Le problème, c’est que j’ai peut-être toujours eu un rapport malsain à la bouffe, mais je ne me reconnaissais pas dans le portrait qu’on dressait des troubles alimentaires. Comme avec tant d’autres enjeux, on ­oublie qu’il s’agit d’un continuum et on met de l’avant une vision polarisée: les gens sains et les gens malades. Dans le clan des troubles, il y avait les anorexiques et les boulimiques. Puisque je ne me faisais pas vomir j’étais donc rassurée: j’échappais à la ­définition consensuelle de la boulimie et j’étais donc dans le clan des gens sains!

J’apprendrai plus tard, en faisant mes propres recherches, que les vomissements ne sont pas une caractéristique ­obligatoire de la boulimie. ­Personne ne me l’avait dit.

Faire des choix

J’ai beau être la personne la plus rationnelle et en contrôle, l’alimentation, c’est ma zone anarchique. Je ne la contrôlais pas à 15 ans quand je gérais ma peine d’amour en vidant le gros pot de Nutella à la cuillère, je ne la contrôle pas plus aujourd’hui quand je (di)gère mon stress en mangeant tout le contenu de la casserole sans vraiment m’en rendre compte.

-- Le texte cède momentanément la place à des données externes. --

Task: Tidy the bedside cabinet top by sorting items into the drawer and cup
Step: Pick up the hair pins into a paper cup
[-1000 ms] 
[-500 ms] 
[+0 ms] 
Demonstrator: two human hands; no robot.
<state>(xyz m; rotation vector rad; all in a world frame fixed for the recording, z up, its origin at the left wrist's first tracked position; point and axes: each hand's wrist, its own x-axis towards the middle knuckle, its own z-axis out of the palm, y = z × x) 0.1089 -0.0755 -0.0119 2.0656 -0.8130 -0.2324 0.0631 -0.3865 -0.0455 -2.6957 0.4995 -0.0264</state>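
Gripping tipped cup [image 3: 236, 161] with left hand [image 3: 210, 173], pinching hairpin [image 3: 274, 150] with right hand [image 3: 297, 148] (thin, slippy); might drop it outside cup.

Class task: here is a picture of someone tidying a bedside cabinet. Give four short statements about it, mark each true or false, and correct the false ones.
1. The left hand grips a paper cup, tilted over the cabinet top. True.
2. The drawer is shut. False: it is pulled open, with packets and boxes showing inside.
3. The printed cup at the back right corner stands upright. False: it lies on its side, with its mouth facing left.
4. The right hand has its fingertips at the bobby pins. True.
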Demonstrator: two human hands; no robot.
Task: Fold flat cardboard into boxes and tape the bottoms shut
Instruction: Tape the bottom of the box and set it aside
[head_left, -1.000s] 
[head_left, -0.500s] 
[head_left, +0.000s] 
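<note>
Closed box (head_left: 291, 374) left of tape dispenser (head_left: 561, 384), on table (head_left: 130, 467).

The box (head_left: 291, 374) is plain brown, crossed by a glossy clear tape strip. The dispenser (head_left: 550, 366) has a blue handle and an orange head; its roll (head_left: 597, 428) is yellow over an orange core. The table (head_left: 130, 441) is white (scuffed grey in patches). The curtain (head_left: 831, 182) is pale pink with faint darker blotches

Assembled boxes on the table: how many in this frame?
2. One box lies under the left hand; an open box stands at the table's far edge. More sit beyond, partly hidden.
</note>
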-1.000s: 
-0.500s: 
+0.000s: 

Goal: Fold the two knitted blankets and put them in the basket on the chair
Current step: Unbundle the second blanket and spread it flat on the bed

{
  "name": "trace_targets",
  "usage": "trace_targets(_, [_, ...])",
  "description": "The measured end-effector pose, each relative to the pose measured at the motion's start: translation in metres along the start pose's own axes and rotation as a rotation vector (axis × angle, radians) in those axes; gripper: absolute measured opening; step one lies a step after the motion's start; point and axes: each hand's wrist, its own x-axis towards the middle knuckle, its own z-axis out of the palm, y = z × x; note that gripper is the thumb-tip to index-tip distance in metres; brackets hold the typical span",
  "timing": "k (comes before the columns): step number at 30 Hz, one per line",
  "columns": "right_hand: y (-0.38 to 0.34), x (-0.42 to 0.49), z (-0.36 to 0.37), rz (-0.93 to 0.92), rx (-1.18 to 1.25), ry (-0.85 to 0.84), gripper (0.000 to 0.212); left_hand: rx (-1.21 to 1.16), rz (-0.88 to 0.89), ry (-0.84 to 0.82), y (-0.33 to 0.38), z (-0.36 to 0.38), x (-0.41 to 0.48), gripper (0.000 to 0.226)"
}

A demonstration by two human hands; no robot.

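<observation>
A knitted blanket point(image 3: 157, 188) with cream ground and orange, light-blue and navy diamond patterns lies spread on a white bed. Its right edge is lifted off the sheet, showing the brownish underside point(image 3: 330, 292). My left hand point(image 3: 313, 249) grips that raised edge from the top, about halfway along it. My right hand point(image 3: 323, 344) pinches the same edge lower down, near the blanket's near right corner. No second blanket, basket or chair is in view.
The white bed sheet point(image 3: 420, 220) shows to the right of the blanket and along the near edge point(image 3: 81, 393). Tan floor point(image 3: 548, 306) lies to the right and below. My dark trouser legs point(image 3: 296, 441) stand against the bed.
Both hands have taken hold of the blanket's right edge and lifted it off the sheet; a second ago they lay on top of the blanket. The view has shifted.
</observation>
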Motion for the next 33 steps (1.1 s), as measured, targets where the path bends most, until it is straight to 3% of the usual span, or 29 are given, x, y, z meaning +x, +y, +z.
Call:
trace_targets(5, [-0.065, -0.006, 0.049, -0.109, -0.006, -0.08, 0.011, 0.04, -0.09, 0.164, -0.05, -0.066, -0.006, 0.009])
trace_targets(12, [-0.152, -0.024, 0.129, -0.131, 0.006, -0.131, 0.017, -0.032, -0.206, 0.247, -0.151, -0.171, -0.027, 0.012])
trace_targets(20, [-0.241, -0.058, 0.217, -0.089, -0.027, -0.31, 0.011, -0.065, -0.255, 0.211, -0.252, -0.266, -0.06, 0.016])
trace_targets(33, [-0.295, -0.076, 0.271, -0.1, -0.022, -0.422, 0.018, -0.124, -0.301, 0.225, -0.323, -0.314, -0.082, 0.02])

L’engouement pour le veganisme ou d’autres choix alimentaires du même ordre me confronte chaque jour à l’existence d’un univers que je ne connais pas, un univers où manger est un choix. La diversité des arguments déployés me semblent souvent très convaincants et j’admire les gens qui ont des convictions et s’y tiennent. Mais tous les arguments convaincants du monde ne peuvent pas me convaincre pour l’instant: ça n’a rien à voir avec mon jugement. Mon rapport à la bouffe est purement impulsif.

C’est comme si les préoccupations alimentaires actuelles s’organisent autour de la notion des ­valeurs et de la volonté. Tout ça vous paraît peut-être évident, mais ce ne l’est pas pour ceux qui se sentent constamment en marge du contrôle. Je n’ai pas le sentiment de pouvoir choisir. Depuis toujours, je me couche en me disant que demain je gérerai mon alimentation avec la même efficacité que je joue à Tetris: les produits complémentaires et la quantité suffisante pour marquer des points et survivre le plus longtemps. Et presque chaque jour je m’enfarge dans des excès que je connais pourtant par coeur.

Se reconnaître

Je ne dis pas qu’il n’y a pas de solution, je constate seulement qu’il nous faudrait pouvoir reconnaître des troubles même quand ils ne se déclinent pas dans des termes qui correspondent à notre imaginaire rigide de la pathologie. Tout ne peut pas se ­régler par des arguments rationnels. Je SAIS très bien tout le mal que mes crises de bouffe me font: mais savoir ne suffit pas toujours pour agir.

Pourquoi sortir du garde-manger maintenant? Parce que je suis parfois si lasse devant un discours dominant qui veut nous faire croire que toutes nos vies reposent sur des choix raisonnés. Suis-je donc la seule à ne pas pouvoir répondre en tout à cette image de l’adulte conscient, équilibré et responsable qu’on me vend partout?